U.S. panel to hear hybrid patent case vs Toyota
A U.S. trade panel that hears patent disputes said it would investigate allegations that Toyota Motor Corp, the world's largest automaker, infringed patented technology to make its popular hybrid vehicles.
The U.S. International Trade Commission said on Tuesday that Paice LLC, based in Bonita Springs, Florida, had asked it to order Japan's Toyota to stop using the infringing technology to make the cars and to bar imports with the fuel-saving gasoline/electric technology.

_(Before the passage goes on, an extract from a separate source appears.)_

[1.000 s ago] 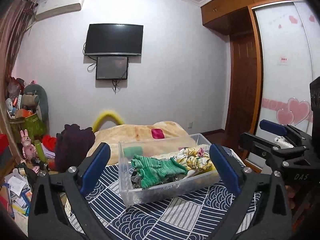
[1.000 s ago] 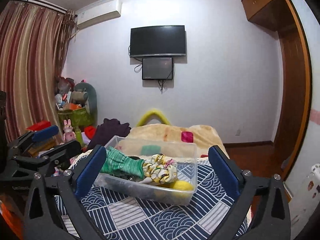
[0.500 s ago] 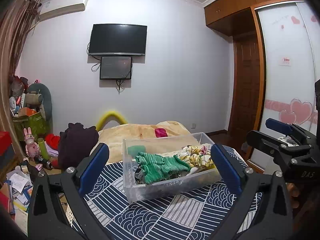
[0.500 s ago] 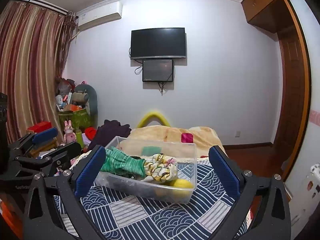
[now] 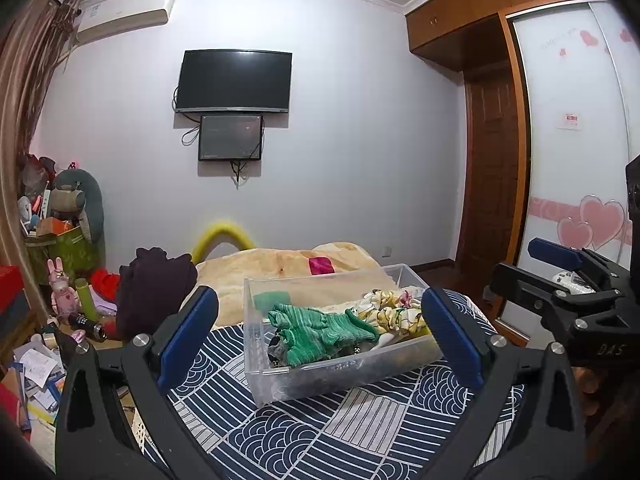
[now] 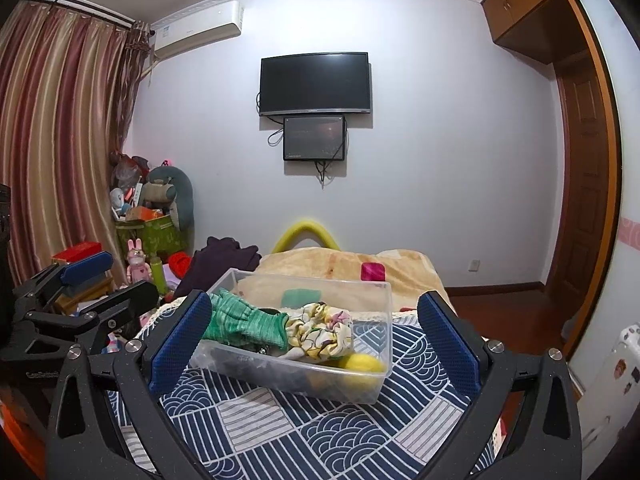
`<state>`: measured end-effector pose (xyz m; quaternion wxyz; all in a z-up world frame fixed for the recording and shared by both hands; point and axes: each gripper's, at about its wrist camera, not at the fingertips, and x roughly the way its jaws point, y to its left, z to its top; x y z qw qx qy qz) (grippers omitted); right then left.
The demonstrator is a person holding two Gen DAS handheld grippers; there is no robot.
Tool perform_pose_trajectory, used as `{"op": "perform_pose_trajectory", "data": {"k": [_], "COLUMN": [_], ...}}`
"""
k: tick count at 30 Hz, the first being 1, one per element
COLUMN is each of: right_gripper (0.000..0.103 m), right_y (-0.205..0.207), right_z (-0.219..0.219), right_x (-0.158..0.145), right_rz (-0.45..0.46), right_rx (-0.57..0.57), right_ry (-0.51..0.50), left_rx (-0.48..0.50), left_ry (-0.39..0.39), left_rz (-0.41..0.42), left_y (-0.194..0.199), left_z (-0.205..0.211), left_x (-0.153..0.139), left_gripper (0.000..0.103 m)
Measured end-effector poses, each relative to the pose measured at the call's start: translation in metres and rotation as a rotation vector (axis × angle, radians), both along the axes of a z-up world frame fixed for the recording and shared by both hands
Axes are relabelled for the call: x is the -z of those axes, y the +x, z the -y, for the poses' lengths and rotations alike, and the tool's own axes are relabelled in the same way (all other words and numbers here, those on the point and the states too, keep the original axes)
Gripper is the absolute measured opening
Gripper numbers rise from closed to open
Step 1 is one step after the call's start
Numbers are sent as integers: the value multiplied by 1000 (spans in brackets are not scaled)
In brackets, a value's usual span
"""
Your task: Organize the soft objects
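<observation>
A clear plastic bin stands on the blue patterned bedspread. In it lie a green knit cloth, a yellow-and-white floral cloth and a yellow soft ball. My left gripper is open and empty, held back from the bin. My right gripper is open and empty, also short of the bin. Each gripper shows at the edge of the other's view, the right one and the left one.
A beige blanket with a pink item lies behind the bin. A dark purple garment, toys and clutter fill the left. A TV hangs on the far wall; a wardrobe stands right.
Both grippers have drifted slightly back and up, so the bin sits a little lower and farther in view. Both stay open and empty.
</observation>
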<state>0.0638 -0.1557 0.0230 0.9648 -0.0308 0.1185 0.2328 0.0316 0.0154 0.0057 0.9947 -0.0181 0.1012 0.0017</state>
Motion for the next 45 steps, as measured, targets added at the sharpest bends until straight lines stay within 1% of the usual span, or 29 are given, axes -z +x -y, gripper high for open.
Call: {"op": "perform_pose_trajectory", "data": {"k": [6, 29, 33, 38, 45], "right_gripper": [103, 103, 103, 103, 103], "right_y": [-1, -2, -2, -2, -2], "right_z": [-1, -3, -2, -2, -2], "right_x": [0, 3, 4, 4, 5], "right_rz": [-5, -18, -26, -27, -31], "right_rx": [-6, -10, -13, -12, -15], "right_ry": [1, 2, 7, 6, 7], "left_rx": [10, 36, 47, 36, 48], "left_ry": [-14, -24, -25, -35, -59], "left_rz": [-10, -8, -16, -21, -51], "left_y": [0, 0, 2, 2, 5], "left_z": [-1, -2, -2, -4, -7], "left_x": [0, -1, 0, 0, 2], "left_gripper": [103, 103, 103, 103, 103]}}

The suit is similar to one that Paice filed in a U.S. court in Texas, a popular venue for infringement suits, where David Folsom issued an order in April requiring Toyota to pay fees to Paice based on the number of cars sold.
Toyota has appealed Folsom's order to the U.S. Court of Appeals for the Federal Circuit.
Toyota itself has many patents on the hybrid technology and believes that it has strong defenses against all of Paice's claims and that it will prevail in the ITC proceeding, Toyota said in a statement.
Toyota Motor North America and Toyota Motor Sales were also named in the suit.
Paice did not return calls seeking comment.
Toyota is the global leader in mass-market hybrid car sales, with the Prius its signature model. The Prius alone accounted for nearly half of hybrid sales in the U.S. market this year through September.